A challenge that I often get asked about is whether or not to expand a shop. A challenge in the automotive service industry is that we often look at what’s going on and jump to conclusions. Many owners, managers, and service advisors don’t look any deeper than what they see on the surface for clues as to what’s really going on. Shops who are “booked two weeks out” often see this as a good thing, and somewhat often, take this as a sign that they need capital expansion. By capital expansion I mean they want to add on to the building so that more technicians can be employed, move into a new building, sometimes in a new location, or get creative and cobble together some smaller buildings to “make more space”. Generally, there are very few times when any of this is really advisable. Capital expansion, from an accounting standpoint, is expensive.
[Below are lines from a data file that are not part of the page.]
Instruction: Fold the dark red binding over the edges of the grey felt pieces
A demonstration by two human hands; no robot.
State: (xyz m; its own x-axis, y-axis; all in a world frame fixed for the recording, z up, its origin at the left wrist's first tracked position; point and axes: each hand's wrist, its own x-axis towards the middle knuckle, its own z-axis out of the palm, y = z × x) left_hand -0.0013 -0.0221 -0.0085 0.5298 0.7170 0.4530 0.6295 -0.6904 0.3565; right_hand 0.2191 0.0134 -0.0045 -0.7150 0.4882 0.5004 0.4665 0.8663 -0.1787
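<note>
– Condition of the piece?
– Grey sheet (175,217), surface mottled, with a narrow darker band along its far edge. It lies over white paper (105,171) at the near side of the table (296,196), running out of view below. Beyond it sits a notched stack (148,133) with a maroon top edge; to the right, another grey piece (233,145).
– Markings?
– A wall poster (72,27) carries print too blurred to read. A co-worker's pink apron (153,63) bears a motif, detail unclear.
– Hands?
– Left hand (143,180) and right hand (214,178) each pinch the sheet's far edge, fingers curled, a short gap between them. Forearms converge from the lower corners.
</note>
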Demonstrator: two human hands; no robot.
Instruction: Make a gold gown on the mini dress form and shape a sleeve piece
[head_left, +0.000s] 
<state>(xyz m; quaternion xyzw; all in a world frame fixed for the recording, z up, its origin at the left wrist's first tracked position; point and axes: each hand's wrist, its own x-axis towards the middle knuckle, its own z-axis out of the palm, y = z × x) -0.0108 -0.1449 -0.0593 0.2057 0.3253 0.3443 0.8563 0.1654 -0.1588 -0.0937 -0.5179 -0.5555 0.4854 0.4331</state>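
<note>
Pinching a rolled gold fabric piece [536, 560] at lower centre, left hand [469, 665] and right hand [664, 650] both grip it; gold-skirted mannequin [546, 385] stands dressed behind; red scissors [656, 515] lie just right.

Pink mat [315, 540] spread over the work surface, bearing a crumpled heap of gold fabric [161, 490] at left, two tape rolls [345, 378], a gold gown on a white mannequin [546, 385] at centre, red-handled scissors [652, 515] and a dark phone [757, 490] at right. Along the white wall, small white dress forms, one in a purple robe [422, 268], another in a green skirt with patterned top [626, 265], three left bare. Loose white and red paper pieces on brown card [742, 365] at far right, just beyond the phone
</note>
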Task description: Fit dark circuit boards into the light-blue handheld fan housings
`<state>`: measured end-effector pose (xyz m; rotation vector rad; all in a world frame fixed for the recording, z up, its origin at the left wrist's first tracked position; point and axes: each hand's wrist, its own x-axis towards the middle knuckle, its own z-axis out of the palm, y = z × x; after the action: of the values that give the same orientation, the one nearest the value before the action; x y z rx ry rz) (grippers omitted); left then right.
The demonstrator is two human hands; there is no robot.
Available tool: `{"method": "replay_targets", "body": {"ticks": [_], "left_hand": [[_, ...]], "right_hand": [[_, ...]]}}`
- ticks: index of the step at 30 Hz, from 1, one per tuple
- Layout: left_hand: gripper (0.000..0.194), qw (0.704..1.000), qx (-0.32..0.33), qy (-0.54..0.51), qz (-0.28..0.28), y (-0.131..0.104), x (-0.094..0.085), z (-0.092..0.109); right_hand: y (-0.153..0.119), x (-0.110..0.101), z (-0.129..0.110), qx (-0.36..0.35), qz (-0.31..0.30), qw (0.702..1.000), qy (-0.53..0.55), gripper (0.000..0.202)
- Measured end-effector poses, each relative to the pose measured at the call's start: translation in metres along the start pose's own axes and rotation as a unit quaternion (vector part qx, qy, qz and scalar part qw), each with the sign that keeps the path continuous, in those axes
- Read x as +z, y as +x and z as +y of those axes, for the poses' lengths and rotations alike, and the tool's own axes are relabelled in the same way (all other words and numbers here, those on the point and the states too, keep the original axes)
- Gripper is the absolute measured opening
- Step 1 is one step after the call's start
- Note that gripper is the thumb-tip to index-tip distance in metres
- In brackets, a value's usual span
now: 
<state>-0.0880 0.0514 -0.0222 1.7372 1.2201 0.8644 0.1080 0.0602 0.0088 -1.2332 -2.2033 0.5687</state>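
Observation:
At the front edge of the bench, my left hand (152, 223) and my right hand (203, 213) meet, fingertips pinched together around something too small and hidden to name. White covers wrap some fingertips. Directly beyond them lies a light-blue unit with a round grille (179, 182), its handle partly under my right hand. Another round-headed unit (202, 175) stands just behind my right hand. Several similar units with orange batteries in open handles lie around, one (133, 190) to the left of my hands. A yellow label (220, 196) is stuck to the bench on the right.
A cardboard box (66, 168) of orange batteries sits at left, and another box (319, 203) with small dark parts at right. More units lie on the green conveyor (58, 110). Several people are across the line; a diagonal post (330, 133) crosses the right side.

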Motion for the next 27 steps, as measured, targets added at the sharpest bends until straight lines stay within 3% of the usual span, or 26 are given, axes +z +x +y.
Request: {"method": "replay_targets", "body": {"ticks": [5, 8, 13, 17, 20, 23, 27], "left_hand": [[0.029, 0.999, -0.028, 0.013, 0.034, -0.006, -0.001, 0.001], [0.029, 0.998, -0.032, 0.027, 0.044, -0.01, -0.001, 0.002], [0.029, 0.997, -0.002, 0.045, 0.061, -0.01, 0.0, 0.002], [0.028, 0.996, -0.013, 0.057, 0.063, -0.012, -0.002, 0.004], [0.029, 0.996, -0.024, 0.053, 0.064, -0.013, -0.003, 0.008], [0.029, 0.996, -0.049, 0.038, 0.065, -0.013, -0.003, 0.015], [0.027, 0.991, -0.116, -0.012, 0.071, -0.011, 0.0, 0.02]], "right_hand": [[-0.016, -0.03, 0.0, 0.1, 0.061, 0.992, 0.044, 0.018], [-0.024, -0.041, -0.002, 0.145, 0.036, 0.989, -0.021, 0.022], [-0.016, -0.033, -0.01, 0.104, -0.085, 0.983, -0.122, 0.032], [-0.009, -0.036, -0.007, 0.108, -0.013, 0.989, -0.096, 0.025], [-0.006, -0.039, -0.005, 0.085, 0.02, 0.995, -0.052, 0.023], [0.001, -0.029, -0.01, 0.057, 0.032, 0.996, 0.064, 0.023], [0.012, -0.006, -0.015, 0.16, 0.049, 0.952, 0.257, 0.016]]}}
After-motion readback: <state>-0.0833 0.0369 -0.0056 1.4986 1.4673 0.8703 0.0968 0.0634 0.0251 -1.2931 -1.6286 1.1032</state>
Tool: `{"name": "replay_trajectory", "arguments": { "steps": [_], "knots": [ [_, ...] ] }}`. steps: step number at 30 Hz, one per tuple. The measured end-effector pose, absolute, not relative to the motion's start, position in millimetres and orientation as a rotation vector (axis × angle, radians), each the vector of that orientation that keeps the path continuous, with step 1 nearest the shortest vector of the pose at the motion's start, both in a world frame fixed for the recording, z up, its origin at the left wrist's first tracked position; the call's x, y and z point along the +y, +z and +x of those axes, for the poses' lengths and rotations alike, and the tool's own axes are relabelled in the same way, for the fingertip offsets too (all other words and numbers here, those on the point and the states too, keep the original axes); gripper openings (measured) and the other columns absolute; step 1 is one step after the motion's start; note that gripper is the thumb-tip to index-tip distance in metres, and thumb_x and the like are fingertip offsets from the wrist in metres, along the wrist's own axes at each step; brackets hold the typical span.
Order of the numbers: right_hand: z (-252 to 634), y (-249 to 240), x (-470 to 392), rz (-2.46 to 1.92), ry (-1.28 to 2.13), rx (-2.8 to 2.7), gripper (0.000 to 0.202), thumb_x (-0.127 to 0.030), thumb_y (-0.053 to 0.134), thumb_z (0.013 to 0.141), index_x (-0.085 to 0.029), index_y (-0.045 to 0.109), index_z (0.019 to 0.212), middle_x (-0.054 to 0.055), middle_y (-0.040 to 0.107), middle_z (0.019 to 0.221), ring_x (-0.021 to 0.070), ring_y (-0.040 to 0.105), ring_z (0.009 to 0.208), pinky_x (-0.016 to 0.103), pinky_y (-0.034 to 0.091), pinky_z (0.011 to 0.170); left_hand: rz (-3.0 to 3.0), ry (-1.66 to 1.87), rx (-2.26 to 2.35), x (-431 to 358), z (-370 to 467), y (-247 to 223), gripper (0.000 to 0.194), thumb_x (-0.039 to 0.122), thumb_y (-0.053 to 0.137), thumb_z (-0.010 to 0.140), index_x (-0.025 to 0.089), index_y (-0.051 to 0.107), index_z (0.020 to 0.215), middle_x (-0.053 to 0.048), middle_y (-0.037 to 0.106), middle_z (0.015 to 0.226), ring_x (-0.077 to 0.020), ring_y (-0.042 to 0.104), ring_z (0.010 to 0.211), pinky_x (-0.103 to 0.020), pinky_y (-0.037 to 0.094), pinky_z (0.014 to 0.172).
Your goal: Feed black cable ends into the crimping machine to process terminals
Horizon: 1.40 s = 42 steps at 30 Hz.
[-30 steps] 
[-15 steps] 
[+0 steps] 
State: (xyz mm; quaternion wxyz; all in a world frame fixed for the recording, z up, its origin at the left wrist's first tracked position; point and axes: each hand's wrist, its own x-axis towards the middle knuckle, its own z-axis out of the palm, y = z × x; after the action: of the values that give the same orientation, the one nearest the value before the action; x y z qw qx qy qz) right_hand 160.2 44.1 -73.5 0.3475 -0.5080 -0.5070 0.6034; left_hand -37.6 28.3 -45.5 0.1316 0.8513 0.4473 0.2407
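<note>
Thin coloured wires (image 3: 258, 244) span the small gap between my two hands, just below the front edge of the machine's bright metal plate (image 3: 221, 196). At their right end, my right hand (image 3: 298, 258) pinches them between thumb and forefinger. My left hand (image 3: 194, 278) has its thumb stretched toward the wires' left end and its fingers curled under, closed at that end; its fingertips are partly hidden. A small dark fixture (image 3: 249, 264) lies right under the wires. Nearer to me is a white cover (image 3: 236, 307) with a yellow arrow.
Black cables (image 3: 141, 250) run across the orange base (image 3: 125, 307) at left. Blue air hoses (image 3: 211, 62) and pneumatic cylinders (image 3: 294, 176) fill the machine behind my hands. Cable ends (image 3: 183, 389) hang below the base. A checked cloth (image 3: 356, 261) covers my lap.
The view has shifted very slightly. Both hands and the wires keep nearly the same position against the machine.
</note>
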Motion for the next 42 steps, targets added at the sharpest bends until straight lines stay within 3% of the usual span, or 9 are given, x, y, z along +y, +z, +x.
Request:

Accountants don’t like to see capital expansion unless you can prove to them 1) you absolutely cannot do any more business out of what you currently have (i.e. maximized service capacity), and 2) you have enough business to absorb the increased costs of the capital expansion. I don’t always like capital expansion for a number of reasons. Some of the reasons being: service capacity is rarely maximized in any shop, efficiency cannot be created just by spending money on capital improvements, and most of the time expanding shop space just means expanding the chaos. I never tell a shop (well, never say never….most often I don’t tell a shop…) to expand their space until we have the maximum number of technicians employed, who are all at least 85% productive, total shop production is over 100%, and service advisors are handling 15 RO’s each, every day. For a four bay shop this means you’ve employed 6 technicians (yes, I wrote that right), 3 service advisors (again, I meant what I wrote), and are open a full 6 days each week. If you have these numbers, and your shop production is over 100% with your service advisors maxed out on the number of RO’s each day (15) then you probably need capital expansion. Until then, you only need to increase efficiency, improve process, and focus on shop management!